All lines from the top of the records below through the line holding "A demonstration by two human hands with", and only those, should be printed exactly, minus the pictures.

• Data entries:
= Beginning of Section =

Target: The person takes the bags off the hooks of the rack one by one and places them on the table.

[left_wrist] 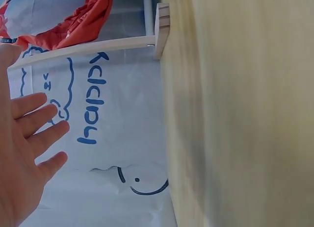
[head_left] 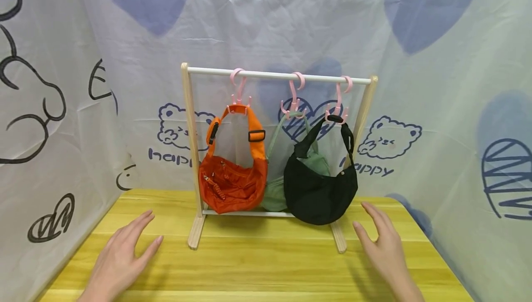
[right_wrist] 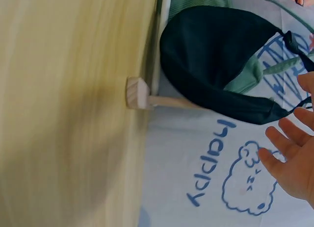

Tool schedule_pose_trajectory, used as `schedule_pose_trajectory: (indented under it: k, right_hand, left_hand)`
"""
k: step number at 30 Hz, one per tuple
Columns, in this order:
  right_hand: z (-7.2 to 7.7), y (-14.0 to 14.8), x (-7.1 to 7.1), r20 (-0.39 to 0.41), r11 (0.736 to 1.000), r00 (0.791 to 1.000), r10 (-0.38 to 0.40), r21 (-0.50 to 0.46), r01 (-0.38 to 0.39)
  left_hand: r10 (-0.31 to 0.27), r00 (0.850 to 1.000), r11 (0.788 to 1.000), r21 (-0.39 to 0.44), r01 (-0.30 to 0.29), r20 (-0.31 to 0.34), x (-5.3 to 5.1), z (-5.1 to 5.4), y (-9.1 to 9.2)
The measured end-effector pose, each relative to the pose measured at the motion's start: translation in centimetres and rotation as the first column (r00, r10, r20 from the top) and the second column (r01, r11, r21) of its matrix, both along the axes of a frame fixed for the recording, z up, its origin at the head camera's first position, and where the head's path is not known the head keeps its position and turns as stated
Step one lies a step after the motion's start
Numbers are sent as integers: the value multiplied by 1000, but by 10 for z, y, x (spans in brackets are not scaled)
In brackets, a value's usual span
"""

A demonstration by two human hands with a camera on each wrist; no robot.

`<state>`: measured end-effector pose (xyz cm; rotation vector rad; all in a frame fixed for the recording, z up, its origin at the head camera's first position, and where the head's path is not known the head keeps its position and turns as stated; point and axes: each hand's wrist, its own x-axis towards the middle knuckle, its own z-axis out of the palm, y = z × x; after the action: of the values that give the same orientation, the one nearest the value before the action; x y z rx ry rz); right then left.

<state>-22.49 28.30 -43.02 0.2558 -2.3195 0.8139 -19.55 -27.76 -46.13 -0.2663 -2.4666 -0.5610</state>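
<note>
A person's bare left hand [head_left: 122,252], bare right hand [head_left: 384,245], slim fingers [left_wrist: 50,137], rounded fingertips [right_wrist: 265,156], bare wrists [head_left: 403,284]

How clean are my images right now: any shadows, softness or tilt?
Head view: bright, with faint shadows on the table near the left hand and right hand; the black bag shows little surface detail. Left wrist: scene turned sideways, the table's grain soft. Right wrist: also sideways, with a broad soft shadow across the table.

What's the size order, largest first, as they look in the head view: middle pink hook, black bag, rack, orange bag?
1. Rack
2. Orange bag and black bag: look too alike to rank
3. Middle pink hook
</note>
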Motion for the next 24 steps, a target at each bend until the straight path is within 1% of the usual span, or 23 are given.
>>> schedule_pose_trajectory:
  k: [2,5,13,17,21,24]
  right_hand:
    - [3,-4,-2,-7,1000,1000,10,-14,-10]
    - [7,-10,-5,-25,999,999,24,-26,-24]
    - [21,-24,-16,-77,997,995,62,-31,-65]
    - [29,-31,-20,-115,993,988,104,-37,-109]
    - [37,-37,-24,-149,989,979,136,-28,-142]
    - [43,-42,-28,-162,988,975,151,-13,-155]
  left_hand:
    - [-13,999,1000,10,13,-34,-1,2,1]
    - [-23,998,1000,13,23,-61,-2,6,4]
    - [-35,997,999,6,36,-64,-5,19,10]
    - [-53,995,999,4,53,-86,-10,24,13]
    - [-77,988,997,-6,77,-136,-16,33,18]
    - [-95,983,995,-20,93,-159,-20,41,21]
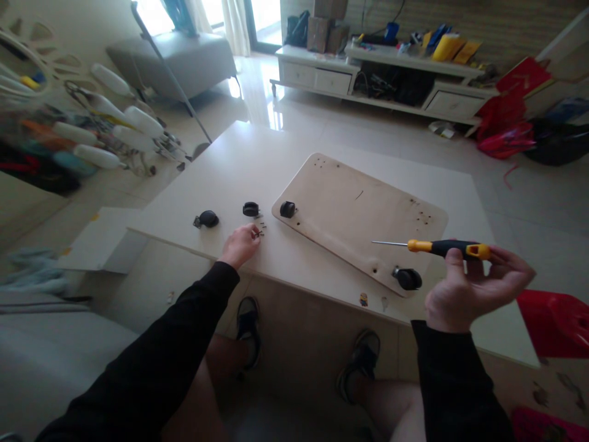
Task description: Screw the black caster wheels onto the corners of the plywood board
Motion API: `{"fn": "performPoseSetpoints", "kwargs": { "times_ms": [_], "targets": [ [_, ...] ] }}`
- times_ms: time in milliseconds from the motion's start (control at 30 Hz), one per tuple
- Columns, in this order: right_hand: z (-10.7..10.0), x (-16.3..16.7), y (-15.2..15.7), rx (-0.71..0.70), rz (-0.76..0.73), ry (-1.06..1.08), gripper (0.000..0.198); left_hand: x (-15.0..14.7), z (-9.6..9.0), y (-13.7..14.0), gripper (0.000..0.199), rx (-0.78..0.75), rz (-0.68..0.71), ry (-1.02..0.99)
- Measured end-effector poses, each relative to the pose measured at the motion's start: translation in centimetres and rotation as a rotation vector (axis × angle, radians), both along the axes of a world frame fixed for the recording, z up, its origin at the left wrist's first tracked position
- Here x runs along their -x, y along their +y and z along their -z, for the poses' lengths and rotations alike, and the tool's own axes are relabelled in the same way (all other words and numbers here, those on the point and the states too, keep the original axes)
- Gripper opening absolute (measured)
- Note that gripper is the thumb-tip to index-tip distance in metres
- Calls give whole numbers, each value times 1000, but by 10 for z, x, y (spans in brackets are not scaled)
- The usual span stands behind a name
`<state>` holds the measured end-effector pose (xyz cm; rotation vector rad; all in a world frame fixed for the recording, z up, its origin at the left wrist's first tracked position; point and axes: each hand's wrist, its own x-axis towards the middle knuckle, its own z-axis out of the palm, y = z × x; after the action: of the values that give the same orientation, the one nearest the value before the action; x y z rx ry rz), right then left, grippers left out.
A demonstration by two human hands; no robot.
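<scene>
My right hand [469,288] is wrapped round the yellow and black handle of a screwdriver [442,247], raised over the right end of a board, its shaft pointing left. On the left, my left hand [242,244] is at the tabletop, fingertips pinched on a small screw [259,233]. A few loose screws [264,226] lie right beside those fingers. The pale, round-cornered board [350,209] lies flat, with a black caster [288,209] at its left corner and another caster [408,279] at its near right corner. Two loose casters, one [251,209] and another [207,218], rest left of the board.
The white table [221,166] has a near edge in front of my legs, with stickers [363,299] by it. A red container [554,322] stands at the right. Behind is a low white cabinet [301,75] loaded with boxes and tools. A white box [103,236] sits left of the table.
</scene>
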<state>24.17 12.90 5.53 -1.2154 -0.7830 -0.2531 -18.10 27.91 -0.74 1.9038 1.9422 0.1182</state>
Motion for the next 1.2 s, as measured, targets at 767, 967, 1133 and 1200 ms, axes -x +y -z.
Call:
{"fn": "performPoseSetpoints", "kwargs": {
  "times_ms": [767,967,1133,1200],
  "targets": [
    [-19,22,-5,36,-42,145,47,2,15,5,16,-30,13,-1],
    [-20,23,-5,56,-24,139,46,3,17,6,15,-20,15,12],
    [-22,24,-4,74,-17,142,46,3,18,6,15,-46,31,26],
    [-22,24,-4,93,-4,134,45,3,19,6,14,-64,36,30]
  ]
}}
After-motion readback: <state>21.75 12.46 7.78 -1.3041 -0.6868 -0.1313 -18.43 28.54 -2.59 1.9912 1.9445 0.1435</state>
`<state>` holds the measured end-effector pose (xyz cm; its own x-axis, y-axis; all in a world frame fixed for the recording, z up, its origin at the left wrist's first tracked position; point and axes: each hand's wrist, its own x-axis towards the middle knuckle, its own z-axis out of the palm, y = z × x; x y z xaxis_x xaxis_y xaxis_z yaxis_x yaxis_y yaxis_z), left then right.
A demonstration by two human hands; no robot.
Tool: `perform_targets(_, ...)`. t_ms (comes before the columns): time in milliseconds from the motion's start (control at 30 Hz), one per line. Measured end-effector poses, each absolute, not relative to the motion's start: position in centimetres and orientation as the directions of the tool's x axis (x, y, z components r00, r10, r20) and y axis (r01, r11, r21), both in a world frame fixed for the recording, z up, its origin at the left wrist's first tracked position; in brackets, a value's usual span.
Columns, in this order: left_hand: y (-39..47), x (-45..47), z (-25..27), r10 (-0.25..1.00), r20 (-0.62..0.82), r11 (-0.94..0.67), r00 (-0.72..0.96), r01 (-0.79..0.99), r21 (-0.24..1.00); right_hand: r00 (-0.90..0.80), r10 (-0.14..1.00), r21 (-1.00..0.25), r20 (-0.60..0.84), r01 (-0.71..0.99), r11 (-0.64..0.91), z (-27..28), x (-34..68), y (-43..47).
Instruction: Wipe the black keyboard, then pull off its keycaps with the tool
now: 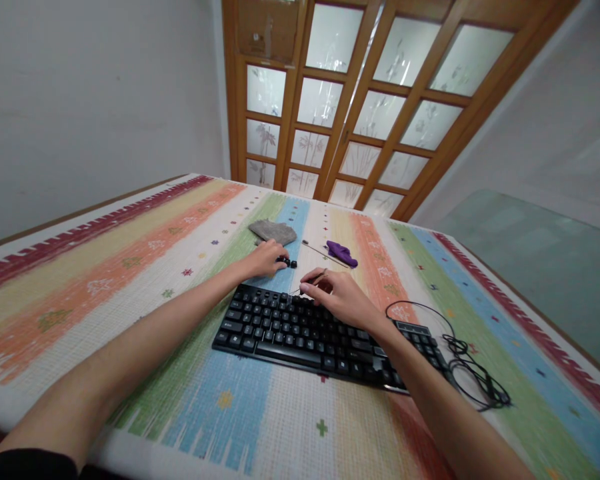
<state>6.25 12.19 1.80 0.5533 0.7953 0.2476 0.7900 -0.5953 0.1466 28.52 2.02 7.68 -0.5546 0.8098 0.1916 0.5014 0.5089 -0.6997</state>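
A black computer keyboard point(300, 330) lies on the striped tablecloth, its front edge towards me. Past its upper left corner, my left hand point(267, 259) has its fingers closed at a little group of loose black keycaps point(293, 264), seemingly pinching one. My right hand point(337, 293) is over the keyboard's top row, thumb and fingers closed round a slim tool. The tool's thin metal tip point(295, 291) points left at the upper row of keys. Most of its handle is hidden by my fingers, so its exact kind is unclear.
Behind the keycaps lies a grey cloth point(273, 231). A thin rod with a dark end point(325, 253) rests beside a purple cloth point(342, 253). The keyboard's black cable point(473, 373) is coiled at right on the tablecloth point(220, 407). Wood-framed glass doors point(325, 100) stand beyond.
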Motion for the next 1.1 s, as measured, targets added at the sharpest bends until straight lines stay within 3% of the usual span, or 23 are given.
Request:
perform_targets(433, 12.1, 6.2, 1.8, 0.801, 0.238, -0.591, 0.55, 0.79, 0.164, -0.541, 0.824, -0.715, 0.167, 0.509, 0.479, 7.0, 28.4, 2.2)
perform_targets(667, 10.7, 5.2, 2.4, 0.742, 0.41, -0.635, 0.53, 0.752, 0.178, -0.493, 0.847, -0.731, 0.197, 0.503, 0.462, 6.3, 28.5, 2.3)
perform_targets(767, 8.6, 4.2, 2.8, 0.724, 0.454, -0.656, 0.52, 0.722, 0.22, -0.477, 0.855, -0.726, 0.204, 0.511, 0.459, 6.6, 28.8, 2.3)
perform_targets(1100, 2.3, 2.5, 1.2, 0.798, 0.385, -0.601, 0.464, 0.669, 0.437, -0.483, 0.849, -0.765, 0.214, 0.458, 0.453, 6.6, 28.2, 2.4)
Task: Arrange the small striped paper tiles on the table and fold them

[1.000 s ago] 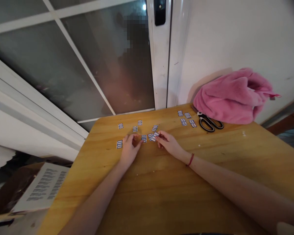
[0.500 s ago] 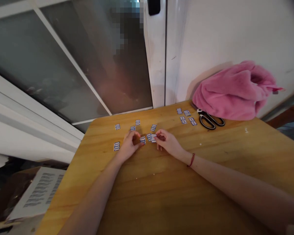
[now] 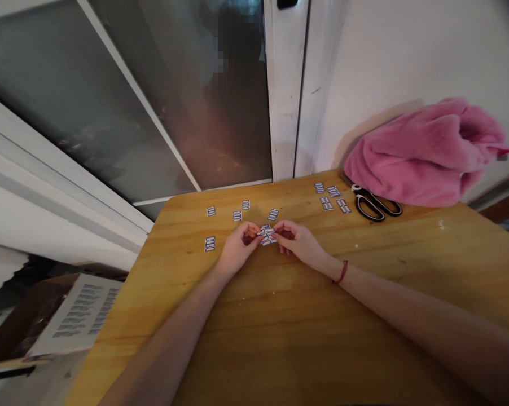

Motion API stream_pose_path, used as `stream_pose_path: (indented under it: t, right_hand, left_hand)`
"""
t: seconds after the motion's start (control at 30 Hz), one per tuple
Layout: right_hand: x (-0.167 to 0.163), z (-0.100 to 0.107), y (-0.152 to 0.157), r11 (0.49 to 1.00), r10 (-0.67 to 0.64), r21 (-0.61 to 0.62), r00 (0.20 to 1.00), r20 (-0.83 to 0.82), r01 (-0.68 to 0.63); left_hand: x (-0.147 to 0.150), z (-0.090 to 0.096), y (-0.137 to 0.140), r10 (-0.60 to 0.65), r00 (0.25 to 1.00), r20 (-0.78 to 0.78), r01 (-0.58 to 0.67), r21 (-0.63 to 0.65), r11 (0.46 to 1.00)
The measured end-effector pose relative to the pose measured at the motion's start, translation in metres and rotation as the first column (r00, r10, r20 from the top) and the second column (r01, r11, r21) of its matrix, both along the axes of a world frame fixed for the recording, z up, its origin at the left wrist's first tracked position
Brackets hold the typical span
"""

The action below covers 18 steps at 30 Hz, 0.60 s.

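My left hand (image 3: 238,248) and my right hand (image 3: 302,243) meet over the wooden table, thumbs and fingertips pinched. Between them are several small white paper cutouts (image 3: 267,239) with blue edges, overlapping each other. Each hand grips a cutout at its edge; fingers hide part of the pieces. Just beyond my fingertips lies another cutout (image 3: 273,215). Farther left, more lie flat and apart, among them one cutout (image 3: 210,243) beside my left hand.
Several cutouts (image 3: 333,192) are grouped at the back right, next to black-handled scissors (image 3: 371,206). A pink plush bag (image 3: 419,158) leans against the wall, partly covering the scissors. A glass-paneled door (image 3: 220,113) borders the table (image 3: 280,338); a box with a printed sheet (image 3: 79,310) stands lower left.
My left hand has moved right with its cutout, which now meets the pieces at my right hand. The camera view has shifted slightly.
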State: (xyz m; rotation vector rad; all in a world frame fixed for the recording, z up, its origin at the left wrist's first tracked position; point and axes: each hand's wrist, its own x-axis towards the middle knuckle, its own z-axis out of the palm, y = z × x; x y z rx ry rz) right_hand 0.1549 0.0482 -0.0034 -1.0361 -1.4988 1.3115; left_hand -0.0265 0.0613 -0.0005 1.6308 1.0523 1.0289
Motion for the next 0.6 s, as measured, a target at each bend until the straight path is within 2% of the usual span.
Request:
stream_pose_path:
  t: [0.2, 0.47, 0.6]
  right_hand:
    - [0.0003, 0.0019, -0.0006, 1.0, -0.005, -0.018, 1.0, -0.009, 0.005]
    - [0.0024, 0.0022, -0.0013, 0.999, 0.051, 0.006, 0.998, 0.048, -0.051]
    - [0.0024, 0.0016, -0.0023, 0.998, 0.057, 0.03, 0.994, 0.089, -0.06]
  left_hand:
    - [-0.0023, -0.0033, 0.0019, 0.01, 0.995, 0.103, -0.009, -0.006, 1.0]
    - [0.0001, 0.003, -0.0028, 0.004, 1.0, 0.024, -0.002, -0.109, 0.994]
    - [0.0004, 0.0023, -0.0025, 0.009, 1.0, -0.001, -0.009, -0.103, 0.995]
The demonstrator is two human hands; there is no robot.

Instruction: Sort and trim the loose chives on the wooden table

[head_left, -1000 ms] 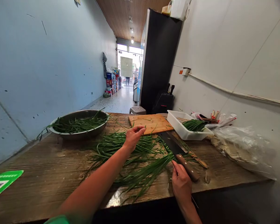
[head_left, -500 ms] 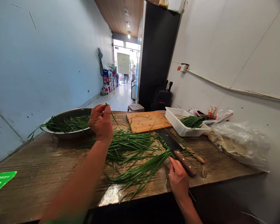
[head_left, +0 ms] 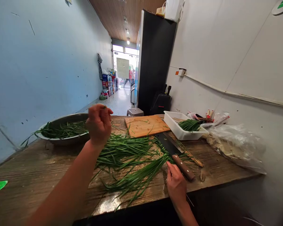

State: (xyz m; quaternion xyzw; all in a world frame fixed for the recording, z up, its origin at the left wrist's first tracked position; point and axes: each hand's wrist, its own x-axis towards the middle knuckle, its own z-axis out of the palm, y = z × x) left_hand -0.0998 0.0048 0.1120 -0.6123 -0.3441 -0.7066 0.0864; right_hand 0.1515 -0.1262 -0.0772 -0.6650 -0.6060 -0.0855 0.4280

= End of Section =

• RESULT:
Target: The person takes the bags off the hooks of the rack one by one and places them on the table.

[left_wrist] 
[head_left] 
[right_wrist] 

Tool schedule_pose_trajectory, used as `schedule_pose_trajectory: (indented under it: k, right_hand, left_hand)`
"""
k: step number at 30 Hz, one per tuple
Columns, in this order:
  right_hand: z (-7.2 to 7.7), y (-14.0 to 14.8), x (-7.1 to 7.1), r20 (-0.39 to 0.41), r11 (0.736 to 1.000), r00 (0.791 to 1.000), r10 (-0.38 to 0.40), r21 (-0.50 to 0.46), r01 (-0.38 to 0.39)
  left_hand: r10 (-0.31 to 0.27), r00 (0.850 to 1.000), r11 (0.788 to 1.000), r21 (-0.39 to 0.44), r01 (-0.30 to 0.29), r20 (-0.31 to 0.34), x (-5.3 to 5.1), z (-5.1 to 5.4), y (-9.1 to 9.2)
The measured end-effector pose, each relative to the pose measured at the motion's start: translation in centimetres and rotation as the first column (r00, r10, r20 from the top) and the second column (r01, r11, r21) of its matrix, both along the axes of a frame fixed for the recording, z up, its origin at the head camera's first position, and where the head's path is not known the head keeps its position and turns as stated
Step one lies a step after the motion's start
Numbers are sent as integers: the value multiplied by 1000, but by 10 for z, y, x (spans in brackets are not scaled)
In brackets, a value's usual span
"""

A demonstration by two human hands with a camera on each wrist; no robot.

This finishes the output.